The Diagnosis That Will Save Millions Of Lives From Breast Cancer (Medicine)

Detection of changes in lung tissue, indicating possible development of cancerous metastases, will allow diagnosis and preventive treatment

A new study from Tel Aviv University has revealed changes in healthy lung tissue, which are a preliminary sign of the possible development of cancer cell metastases. The changes were detected in an area known as the ‘microenvironment’ of the tumor, and found in connective tissue cells called fibroblasts. According to the researchers, understanding the metastatic process and diagnosing it at such an early stage may lead to life-saving preventive treatment.

Decipher the ‘black box’ of breast cancer

The study was led by Prof. Neta Erez, Head of the Department of Pathology at the Sackler Faculty of Medicine , along with a team of researchers in her laboratory, Dr. Ofir Shani and Dr. Yael Raz, as well as other researchers from Tel Aviv University, Tel Aviv Medical Center (Ichilov) , From the Sheba Medical Center and the Weizmann Institute The article was published in the journal eLife .

According to the researchers, in many cancers, including breast cancer, patients do not necessarily die from the primary tumor. The deadly cause, in the end, is the metastases, which reach vital organs and thrive there. Even in a patient who has undergone all the proposed treatments, including surgery to remove the primary tumor, followed by chemotherapy treatments and radiation designed to eliminate its remnants, metastases may appear several years later. In the follow-up methods used today, the metastases are detected when the disease is in an advanced stage, and medicine has no effective solutions.

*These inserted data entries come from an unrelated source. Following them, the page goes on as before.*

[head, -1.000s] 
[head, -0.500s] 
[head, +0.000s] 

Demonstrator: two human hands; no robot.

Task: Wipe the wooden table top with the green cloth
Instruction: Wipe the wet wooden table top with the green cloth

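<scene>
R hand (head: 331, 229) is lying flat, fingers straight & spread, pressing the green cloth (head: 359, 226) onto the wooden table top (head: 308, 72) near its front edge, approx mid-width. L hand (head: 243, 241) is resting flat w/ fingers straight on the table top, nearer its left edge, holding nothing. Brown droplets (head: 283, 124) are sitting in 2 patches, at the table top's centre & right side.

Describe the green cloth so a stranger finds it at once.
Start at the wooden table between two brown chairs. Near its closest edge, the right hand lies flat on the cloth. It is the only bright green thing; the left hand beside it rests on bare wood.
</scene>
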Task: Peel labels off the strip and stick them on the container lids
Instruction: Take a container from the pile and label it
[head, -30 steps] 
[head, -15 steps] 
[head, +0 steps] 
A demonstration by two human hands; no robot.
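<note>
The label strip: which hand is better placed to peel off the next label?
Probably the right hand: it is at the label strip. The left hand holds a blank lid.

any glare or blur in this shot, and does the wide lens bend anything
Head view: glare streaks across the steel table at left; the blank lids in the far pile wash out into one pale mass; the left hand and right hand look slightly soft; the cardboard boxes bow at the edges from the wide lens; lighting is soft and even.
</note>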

For this reason, Prof. Erez’s group is researching the ‘black box’ – the same period of time between the apparent recovery and the appearance of the metastases, in order to understand the metastatic process and identify it already in the initial stages. The group’s research in recent years has shown that the target tissues in the organs to which the metastases are destined to reach ‘prepare the area’ for their absorption, and create a ‘friendly environment’ for them long before the metastases themselves appear. In the present study, the team looked for signs of these changes, which may be used in the future to identify the process at an early stage. They focused on connective tissue cells (fiber cells), called fibroblasts and found in, among other things, health.

What happens in the microenvironment of the metastases?

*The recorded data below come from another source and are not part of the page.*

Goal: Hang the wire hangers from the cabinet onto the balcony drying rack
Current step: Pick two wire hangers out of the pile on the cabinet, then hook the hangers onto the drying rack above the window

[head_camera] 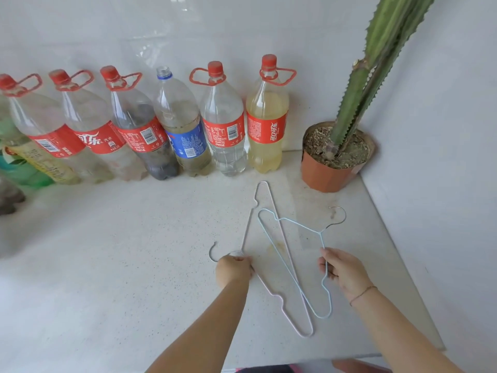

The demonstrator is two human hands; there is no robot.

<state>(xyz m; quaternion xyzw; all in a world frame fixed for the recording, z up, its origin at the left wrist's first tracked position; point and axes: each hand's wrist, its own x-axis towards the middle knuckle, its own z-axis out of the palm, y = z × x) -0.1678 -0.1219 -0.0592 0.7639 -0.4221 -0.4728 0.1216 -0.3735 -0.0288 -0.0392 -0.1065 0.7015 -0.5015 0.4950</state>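
Observation:
Two wire hangers lie crossed on the pale speckled cabinet top (121, 265). The light blue hanger (279, 257) has its metal hook pointing toward the right wall, and my right hand (341, 273) pinches its shoulder wire just below the neck. The pale pink-white hanger (269, 200) stretches from near the bottles down to the front. Its hook curls to the left, beside my left hand (234, 270), which is closed on the wire at the neck. Both hangers rest on the surface.
A row of large plastic bottles (223, 122), most with red labels and caps, stands along the tiled back wall. A tall cactus in an orange pot (330, 173) fills the right corner. A white wall (443, 184) borders the cabinet top on the right.

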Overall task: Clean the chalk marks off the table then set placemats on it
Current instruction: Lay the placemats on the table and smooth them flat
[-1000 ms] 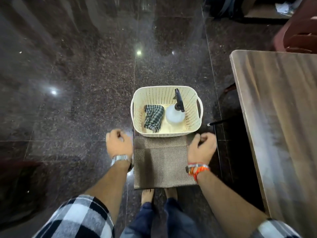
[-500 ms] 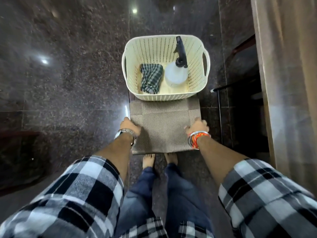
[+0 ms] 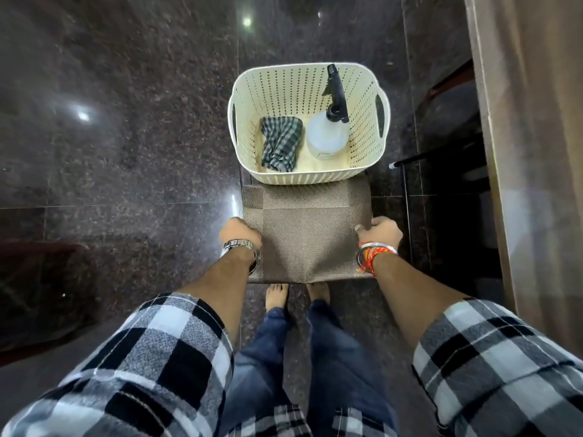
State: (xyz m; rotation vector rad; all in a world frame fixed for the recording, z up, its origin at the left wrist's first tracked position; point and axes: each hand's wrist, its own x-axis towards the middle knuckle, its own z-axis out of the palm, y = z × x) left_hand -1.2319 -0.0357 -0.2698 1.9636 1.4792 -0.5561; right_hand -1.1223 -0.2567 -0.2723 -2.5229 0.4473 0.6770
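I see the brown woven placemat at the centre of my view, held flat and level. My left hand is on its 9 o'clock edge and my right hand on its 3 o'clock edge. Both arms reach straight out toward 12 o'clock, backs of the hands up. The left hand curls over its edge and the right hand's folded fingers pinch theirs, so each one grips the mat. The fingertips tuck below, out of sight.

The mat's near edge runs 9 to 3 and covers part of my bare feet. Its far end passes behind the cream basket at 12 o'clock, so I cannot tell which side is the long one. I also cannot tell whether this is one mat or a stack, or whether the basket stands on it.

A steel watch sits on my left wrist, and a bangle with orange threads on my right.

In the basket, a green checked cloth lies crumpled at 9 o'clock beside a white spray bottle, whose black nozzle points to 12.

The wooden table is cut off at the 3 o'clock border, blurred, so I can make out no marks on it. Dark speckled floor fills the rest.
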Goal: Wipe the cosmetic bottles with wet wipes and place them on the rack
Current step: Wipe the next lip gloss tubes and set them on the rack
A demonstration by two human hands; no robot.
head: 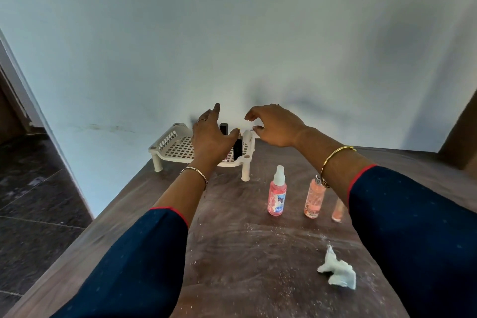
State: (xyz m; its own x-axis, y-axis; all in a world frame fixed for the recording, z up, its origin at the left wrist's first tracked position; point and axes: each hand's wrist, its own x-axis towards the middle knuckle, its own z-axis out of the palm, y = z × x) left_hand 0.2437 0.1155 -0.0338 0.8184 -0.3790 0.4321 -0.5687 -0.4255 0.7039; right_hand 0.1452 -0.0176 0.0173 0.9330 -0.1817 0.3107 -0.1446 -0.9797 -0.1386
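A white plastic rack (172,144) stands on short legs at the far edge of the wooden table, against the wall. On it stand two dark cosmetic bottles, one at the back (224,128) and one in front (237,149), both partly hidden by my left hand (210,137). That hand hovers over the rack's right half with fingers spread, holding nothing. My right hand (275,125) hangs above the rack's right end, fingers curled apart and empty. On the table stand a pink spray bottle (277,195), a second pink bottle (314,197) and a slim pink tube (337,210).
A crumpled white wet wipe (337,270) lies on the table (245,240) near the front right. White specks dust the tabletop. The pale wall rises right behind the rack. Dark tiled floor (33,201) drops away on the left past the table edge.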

“In normal condition, fibroblasts play a key role in healing wounds and tissue damage, but recent studies have shown that cancer manages to recruit them and cause them to produce a supportive environment for it,” explains Prof. Erez.

The researchers performed sequencing of all expressed genes (transcriptomic sequencing) in fibroblast cells taken from the lungs of mice in a breast cancer model. They compared the results of the flooring in cells sampled from healthy lungs, lungs with micro-metastases (tiny metastases that cannot be detected by conventional clinical trials), and lungs with large metastases, in a state of advanced disease. Based on the changes identified from stage to stage, the researchers were able to characterize for the first time the process that takes place in the microenvironment of the cancer metastases, already in the early stages of preparing the surface for their absorption.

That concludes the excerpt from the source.